According to research by Ordnance Survey, sustainability projects are emerging as hot zones for software developers, attracted by the chance to do some good as well as make good money

Sustainability projects are red hot among software developers, according to research commissioned by Ordnance Survey and just published. It shows that sustainability projects are increasingly attractive because of the higher pay and job satisfaction they offer.

A total of 500 developers who have worked on sustainability projects were quizzed by the OS research team – 40% of respondents were based in the UK, with the rest in India, Hungary, Romania and Poland. One-third of the sample were women.

The OS research team also interviewed nine industry experts in geospatial data and transport, including from the UK Department of Transport.

The developers declared themselves highly motivated to “do something positive for the world” and to be intrigued by the “technical challenges these projects present”, according to an OS statement accompanying their research. But the research also revealed that such projects are highly remunerated.

It also showed that British efforts to reduce transport emissions – including a deadline of 2030 for all new vehicles to be electric or hybrid models – has driven up demand for developers who can support the roll-out of EV [electric vehicle] infrastructure, the supporting energy infrastructure, and the digital technology that will accelerate EV adoption. 

Rollo Home, head of product at Ordnance Survey, said: “Developing solutions that will help to tackle the climate crisis and ensure a more sustainable future must be a focus for organisations and governments across the globe. Those with technical skills and data expertise will be crucial when it comes to innovating in this area, as will access to high-quality data.

“Our research and conversations with developers have revealed that use cases for the environment and national infrastructure require trusted geospatial data, which is where Ordnance Survey’s data offerings and expertise stand out. Through the OS Data Hub, developers can quickly access the data they need through APIs to build applications and embed richer contextual features in existing offerings.”  

More than 90% of the respondents said they enjoy working on sustainability projects because of the challenges involved and the motivation to do good, and 82% reported that sustainability projects attract at least 5% higher remuneration, with British and Polish developers reporting at least 10% higher pay. Some 94% of developers are bringing forward their own ideas for ways to develop sustainability projects.

Close to 70% of respondents have worked on projects in sustainable development, 57% in energy and power, 51% in natural resources, and 49% in transport and mobility.

EV projects are hot within the latter category, with 66% of the developers there having worked on EVs. A total of 87% of those agreed that the UK’s zero emission policy was a key driver.

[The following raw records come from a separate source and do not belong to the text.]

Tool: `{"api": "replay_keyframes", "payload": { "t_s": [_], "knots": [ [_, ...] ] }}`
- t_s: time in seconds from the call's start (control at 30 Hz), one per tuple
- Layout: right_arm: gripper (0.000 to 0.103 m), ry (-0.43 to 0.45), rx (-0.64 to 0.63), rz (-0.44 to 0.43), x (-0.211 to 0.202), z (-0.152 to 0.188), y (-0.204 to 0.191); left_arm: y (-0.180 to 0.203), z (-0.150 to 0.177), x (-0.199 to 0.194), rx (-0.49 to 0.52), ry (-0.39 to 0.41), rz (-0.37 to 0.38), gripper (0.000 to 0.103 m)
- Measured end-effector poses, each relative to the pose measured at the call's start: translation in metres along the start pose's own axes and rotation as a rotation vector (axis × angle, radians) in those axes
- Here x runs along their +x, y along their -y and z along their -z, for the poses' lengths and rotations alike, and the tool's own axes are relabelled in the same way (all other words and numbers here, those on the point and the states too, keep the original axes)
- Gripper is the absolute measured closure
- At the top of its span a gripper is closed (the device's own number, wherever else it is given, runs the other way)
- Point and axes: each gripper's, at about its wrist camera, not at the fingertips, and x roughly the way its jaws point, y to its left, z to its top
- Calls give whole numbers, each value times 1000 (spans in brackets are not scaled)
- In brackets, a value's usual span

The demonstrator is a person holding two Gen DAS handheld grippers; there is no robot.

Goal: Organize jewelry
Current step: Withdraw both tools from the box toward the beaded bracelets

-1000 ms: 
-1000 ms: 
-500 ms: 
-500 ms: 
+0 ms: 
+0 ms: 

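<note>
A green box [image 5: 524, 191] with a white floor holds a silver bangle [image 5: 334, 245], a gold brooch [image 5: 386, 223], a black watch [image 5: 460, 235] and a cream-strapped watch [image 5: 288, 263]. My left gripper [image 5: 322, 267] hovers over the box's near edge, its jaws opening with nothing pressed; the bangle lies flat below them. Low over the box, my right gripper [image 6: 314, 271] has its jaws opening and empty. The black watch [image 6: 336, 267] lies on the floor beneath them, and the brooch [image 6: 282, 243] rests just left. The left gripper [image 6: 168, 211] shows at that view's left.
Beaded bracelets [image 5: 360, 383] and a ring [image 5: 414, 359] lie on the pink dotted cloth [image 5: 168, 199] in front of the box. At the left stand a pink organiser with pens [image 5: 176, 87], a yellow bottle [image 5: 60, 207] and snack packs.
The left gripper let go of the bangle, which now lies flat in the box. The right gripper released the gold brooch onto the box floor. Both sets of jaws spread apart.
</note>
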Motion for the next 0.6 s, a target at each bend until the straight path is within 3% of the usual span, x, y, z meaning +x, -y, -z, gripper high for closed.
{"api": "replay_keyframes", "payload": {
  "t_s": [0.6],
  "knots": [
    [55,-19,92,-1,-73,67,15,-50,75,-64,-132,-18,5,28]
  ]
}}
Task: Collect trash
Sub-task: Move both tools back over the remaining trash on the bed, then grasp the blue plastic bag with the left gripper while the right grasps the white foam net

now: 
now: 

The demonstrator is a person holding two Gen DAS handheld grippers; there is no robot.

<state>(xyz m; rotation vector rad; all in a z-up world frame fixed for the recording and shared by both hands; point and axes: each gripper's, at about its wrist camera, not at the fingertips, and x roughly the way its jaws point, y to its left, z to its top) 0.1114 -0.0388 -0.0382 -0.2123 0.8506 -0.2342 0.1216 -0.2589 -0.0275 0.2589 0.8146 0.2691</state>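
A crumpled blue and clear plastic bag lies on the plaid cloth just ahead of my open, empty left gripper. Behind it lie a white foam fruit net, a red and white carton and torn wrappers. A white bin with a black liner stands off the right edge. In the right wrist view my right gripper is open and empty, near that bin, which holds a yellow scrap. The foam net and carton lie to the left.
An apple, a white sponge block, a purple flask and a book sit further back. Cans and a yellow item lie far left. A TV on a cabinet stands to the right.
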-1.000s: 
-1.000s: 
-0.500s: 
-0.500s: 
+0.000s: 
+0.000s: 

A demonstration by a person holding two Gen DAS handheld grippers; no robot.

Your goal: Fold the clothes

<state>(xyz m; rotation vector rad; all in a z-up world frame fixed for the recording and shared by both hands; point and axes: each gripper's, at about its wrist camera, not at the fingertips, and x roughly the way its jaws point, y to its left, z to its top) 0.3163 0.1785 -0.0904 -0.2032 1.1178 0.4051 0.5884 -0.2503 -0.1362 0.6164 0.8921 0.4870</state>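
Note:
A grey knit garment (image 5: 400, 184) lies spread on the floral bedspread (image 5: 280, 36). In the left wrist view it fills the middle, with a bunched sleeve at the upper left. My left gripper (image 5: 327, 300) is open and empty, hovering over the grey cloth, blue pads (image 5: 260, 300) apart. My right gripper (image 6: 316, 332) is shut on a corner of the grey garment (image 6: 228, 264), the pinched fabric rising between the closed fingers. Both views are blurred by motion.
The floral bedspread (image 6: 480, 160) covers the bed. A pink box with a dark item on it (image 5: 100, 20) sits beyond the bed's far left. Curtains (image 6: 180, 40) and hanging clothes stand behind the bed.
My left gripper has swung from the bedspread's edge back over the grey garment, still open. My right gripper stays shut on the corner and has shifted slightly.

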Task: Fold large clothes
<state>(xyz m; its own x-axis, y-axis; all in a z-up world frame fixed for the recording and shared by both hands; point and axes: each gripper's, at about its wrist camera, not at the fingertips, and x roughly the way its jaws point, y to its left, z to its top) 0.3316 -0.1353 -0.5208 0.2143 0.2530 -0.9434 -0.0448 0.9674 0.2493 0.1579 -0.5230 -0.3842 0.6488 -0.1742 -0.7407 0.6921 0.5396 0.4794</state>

Building public EV charging infrastructure is a major area of focus, such as planning the location of charging stations, and 46% of the developers working on sustainability projects said geospatial tools were vital.

Rhoswen Hoath, product manager at Ordnance Survey, said: “Historically, turning geospatial data into usable information has required niche skills and expertise. From challenging file formats to geographical nomenclature, geospatial datasets were among the most difficult to use.

“Organisations are increasingly able to access and share data in more user-friendly formats, such as through APIs. Today, developers without geospatial expertise can quickly spin up geospatial applications and features that vastly improve their offerings. For those working on sustainability projects, the value of trusted geospatial data cannot be overstated.”